My Disco swung the pendulum about as far to the other side of the spectrum as possible. As their career has progressed, their music has evolved into a minimalist experiment in texture and impact. They stood silent and still for minutes before the first doom-laden explosion tested the PA's limits. Notes were sparse and an avant-garde aesthetic was omnipresent through their set as the guitar sounded more like a modem in a wood-chipper than a traditional distorted rock instrument. It was a dramatic and intense set that maintained the audience's attention and did serve to build the musical tension in the room before METZ arrived to release it — but ultimately My Disco felt like the artful ugly duckling and a mismatch on this particular bill.

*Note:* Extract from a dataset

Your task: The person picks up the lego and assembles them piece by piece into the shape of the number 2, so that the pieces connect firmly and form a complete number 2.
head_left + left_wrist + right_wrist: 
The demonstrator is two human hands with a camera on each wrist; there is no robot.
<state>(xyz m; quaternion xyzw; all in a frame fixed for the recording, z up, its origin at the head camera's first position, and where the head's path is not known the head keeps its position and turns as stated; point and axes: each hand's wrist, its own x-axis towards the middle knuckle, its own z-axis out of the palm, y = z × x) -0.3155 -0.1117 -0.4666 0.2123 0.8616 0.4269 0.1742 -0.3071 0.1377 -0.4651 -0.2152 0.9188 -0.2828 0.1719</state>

METZ came on like a dropped match in a fireworks factory after the stark austerity that preceded them. They're a perfectly balanced trio, the sum strength of its punk rock parts. Over an hour they barely let up, with sweat-soaked shirts, fogged-up glasses and neck veins bulging. They unleashed wave after wave of primal military grade rhythms that were pummelling yet still with a measure of groove, that had the more energetic punters engaged in a loose-limbed middle ground between dancing and moshing. Spit You Out, Headache, a new song Eraser and so many others surged and thrashed like a mutant Nirvana, Jesus Lizard and Big Black hybrid. METZ laid sonic waste to the mid-week malaise and renewed faith in the power of raw and passionate rock'n'roll.